“Le novelle della quarantena”: un racconto breve al giorno per chi si è chiuso in casa. Giorno 1: “L’isola”.

Da oggi in poi pubblicheremo una novella al giorno per quattordici giorni (il periodo di incubazione del corona virus), esclusi imprevisti. Le novelle sono scritte da Luigi Capone e sono recitate da Francesco Prudente. Ciascuna di esse rimanda alla bestialità che può venir fuori in mancanza di leggi, quando l’uomo ha paura.
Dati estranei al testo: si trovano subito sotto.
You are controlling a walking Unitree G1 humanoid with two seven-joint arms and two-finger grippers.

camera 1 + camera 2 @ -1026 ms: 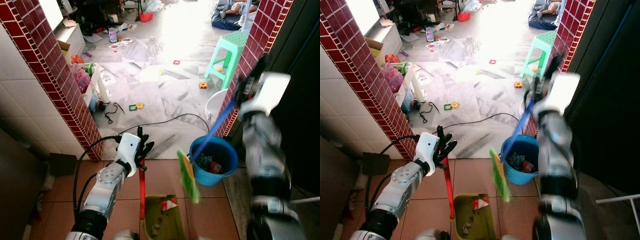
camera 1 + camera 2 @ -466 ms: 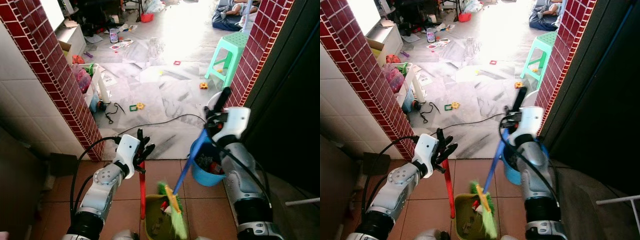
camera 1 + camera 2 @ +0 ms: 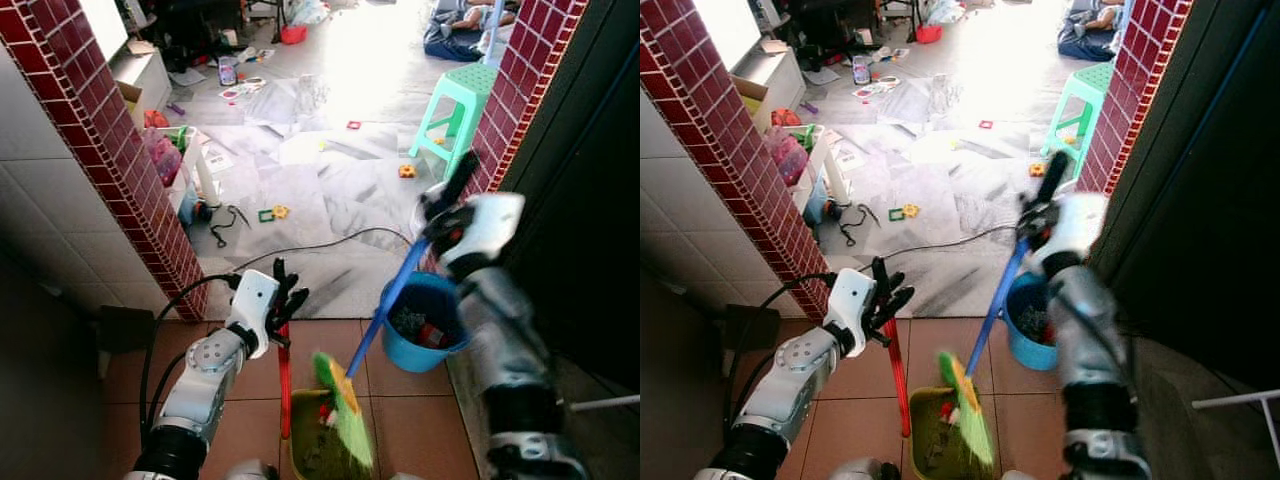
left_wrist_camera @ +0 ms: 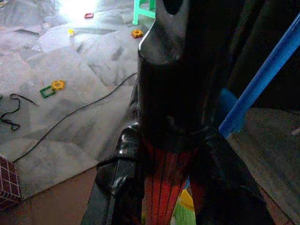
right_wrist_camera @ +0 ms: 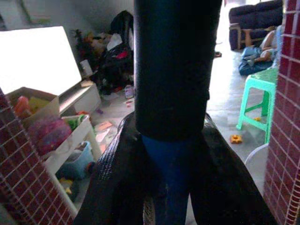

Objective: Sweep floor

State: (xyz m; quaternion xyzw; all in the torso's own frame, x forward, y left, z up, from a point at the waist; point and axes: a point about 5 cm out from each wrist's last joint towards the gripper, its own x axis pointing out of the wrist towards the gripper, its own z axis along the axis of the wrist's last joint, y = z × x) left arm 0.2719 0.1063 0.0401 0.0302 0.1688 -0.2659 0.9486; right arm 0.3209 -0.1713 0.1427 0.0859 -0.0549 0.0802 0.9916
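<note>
I am standing on the terracotta floor tiles [image 3: 115,440] just inside the red-brick doorway, working both arms at once. My left gripper [image 3: 283,305] is clamped around the thin red upright handle [image 3: 285,385] of the olive-green plastic dustpan [image 3: 925,440], which is sitting on the tiles right in front of my feet with a few scraps of red and white litter inside it. My right gripper [image 3: 1038,212] is closed on the top of the long blue broom handle [image 3: 992,312]; in the right wrist view my fingers [image 5: 119,187] are pressing on either side of that blue shaft. The broom is slanting down from my raised right hand to its green and yellow bristle head [image 3: 342,410], which is blurred and sitting over the dustpan's mouth, so I judge I am flicking sweepings into the pan. The round blue plastic bucket [image 3: 432,330] of rubbish is standing just beside the dustpan, against the foot of the right brick pillar. The risk from here: the broom shaft is passing close to the bucket's rim, and a wide stroke could knock it over or scatter litter past the pan. Pushing too hard could also tip the dustpan against my light hold on its handle.
</note>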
Non serviranno solo a far compagnia ai reclusi, di cui siamo i primi rappresentanti, ma serviranno anche a svelare delle profonde verità dietro la menzogna del racconto.
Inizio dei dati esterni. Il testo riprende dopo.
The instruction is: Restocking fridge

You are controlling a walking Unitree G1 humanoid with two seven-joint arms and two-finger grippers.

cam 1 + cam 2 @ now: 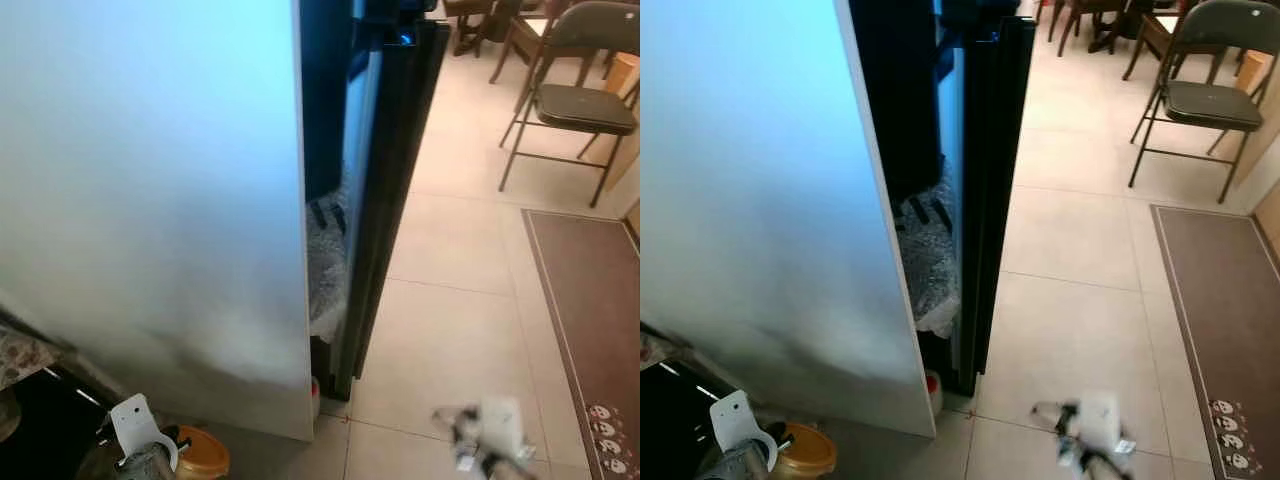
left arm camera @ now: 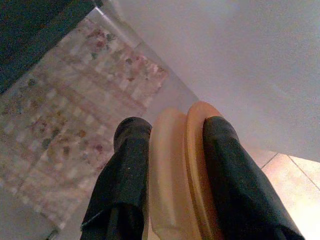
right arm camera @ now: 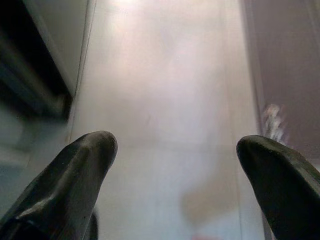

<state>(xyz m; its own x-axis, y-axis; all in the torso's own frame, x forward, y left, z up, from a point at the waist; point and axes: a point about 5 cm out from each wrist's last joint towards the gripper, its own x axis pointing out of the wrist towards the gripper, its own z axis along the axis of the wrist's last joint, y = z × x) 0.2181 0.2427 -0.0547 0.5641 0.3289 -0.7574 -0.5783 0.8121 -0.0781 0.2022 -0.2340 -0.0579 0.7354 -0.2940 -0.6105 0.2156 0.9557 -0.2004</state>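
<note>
The fridge [image 1: 150,200] stands right in front of me, its pale side panel facing me. Its black door [image 1: 390,180] is ajar, and a grey-white bag [image 1: 325,260] shows in the gap low down. My left gripper [image 2: 172,135] is shut on an orange-tan lidded jar [image 2: 175,170], one black finger on each side. That jar [image 1: 205,455] sits low at my left, beside the fridge's bottom corner. My right gripper [image 3: 175,150] hangs open above the tiled floor with nothing between its fingertips [image 3: 85,155]; its arm [image 1: 485,440] looks blurred.
A patterned cloth [image 2: 60,125] covers a surface at my left. A dark folding chair [image 1: 575,100] stands at the back right, and a brown mat [image 1: 590,320] lies along the right side. Pale floor tiles [image 1: 450,320] stretch beside the door.
</note>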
“Il romanzesco è la verità dentro la bugia” – Stephen King

Audioracconto letto da Francesco Prudente
  1. L’isola

Luca ed Elena giravano intorno all’isola incessantemente, era questo il loro passatempo preferito. Da quando avevano avuto l’idea di andarsene a vivere su quell’isola per sfuggire al virus che correva in città, erano sicuri di non essere stati mai visti da occhio umano, passeggiavano tranquillamente lungo il bagnasciuga sicuri e felici di essere completamente da soli. Il clima mite e il sole, le palme, parevano rendere quella quarantena estrema una piacevole vacanza di un padre a spasso con la figlia quattordicenne e forse così sarebbe stato se non fossero venuti mai a conoscenza della verità. L’isola era infatti abitata anche da un altro uomo, Paolo, un vecchio che stava lì già da prima della pandemia per vivere da eremita e per custodire le bellezze del posto. Paolo li aveva visti arrivare la mattina stessa che iniziarono ad abitare l’isola, ma grazie alla sua ottima conoscenza della stessa era riuscito a fare in modo di non farsi vedere da loro per quasi due anni. Per due lunghi anni, Paolo riusciva a vivere nella zona interna dell’isola, tra la fitta vegetazione fatta di grossi arbusti e ad evitare perciò ogni contatto umano. Luca ed Elena, invece, quando per puro caso lo videro dietro gli alberi, non rimasero indifferenti.  Luca disse alla figlia: “Quest’uomo è un grosso pericolo per noi, potrebbe essere infetto”. “Hai ragione Papà” rispose Elena “dobbiamo difenderci, dobbiamo fare qualcosa”. Quella stessa notte Elena entrò nella foresta nel punto esatto in cui aveva avvistato l’uomo, percorse pochi passi e scoprì l’abitazione del coinquilino indesiderato, una capanna non molto grande con una tenda al posto della porta. Elena entrò con passi felpati in assoluto silenzio, tirò fuori il coltello e mirò il letto illuminato soltanto dalla luna sul quale dormiva una donna. Elena pian piano si avvicinò e le recise la vena del collo chirurgicamente, facendola morire dissanguata in pochi secondi, e andò via. Quando Paolo tornò nella capanna, trovò il cadavere della donna con la quale tanti anni prima aveva concepito Elena. A quel punto, avrebbe voluto svegliarsi dall’incubo ma non andò proprio così.